Source data below:
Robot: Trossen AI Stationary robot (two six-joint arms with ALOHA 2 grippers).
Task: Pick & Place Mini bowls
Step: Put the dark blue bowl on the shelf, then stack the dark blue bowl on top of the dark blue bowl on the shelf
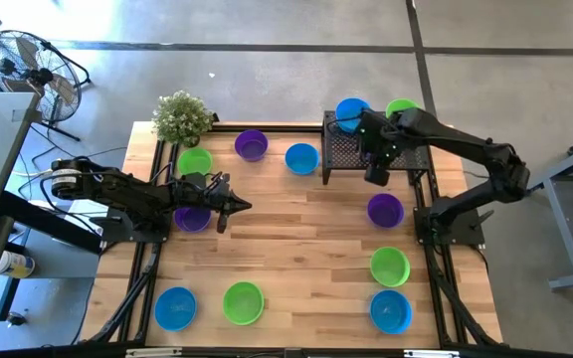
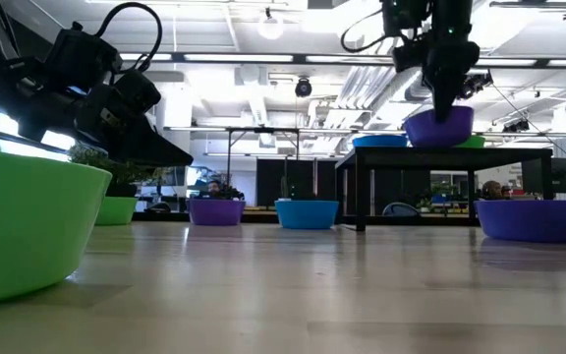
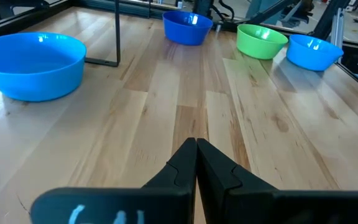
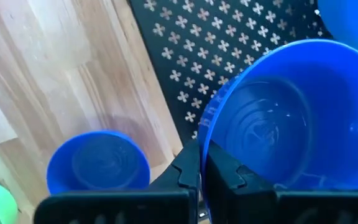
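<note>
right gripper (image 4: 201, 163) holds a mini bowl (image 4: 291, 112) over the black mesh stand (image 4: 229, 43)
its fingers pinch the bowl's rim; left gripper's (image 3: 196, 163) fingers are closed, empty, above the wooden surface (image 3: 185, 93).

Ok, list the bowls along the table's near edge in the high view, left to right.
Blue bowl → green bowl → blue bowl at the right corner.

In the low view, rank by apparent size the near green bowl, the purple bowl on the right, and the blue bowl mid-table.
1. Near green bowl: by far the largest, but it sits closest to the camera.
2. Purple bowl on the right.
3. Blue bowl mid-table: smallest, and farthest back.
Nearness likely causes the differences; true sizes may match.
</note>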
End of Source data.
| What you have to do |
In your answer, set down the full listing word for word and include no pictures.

| Response to this task |
Robot: Trossen AI Stationary robot (two six-joint arms with ALOHA 2 grippers).
Task: Pick & Place Mini bowls
Step: Put the dark blue bowl on the shelf, then stack the dark blue bowl on top of the dark blue bowl on the shelf
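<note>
right gripper (image 4: 201, 163) holds a mini bowl (image 4: 291, 112) over the black mesh stand (image 4: 229, 43)
its fingers pinch the bowl's rim; left gripper's (image 3: 196, 163) fingers are closed, empty, above the wooden surface (image 3: 185, 93).

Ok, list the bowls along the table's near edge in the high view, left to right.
Blue bowl → green bowl → blue bowl at the right corner.

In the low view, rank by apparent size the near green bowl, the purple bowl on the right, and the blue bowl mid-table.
1. Near green bowl: by far the largest, but it sits closest to the camera.
2. Purple bowl on the right.
3. Blue bowl mid-table: smallest, and farthest back.
Nearness likely causes the differences; true sizes may match.
</note>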

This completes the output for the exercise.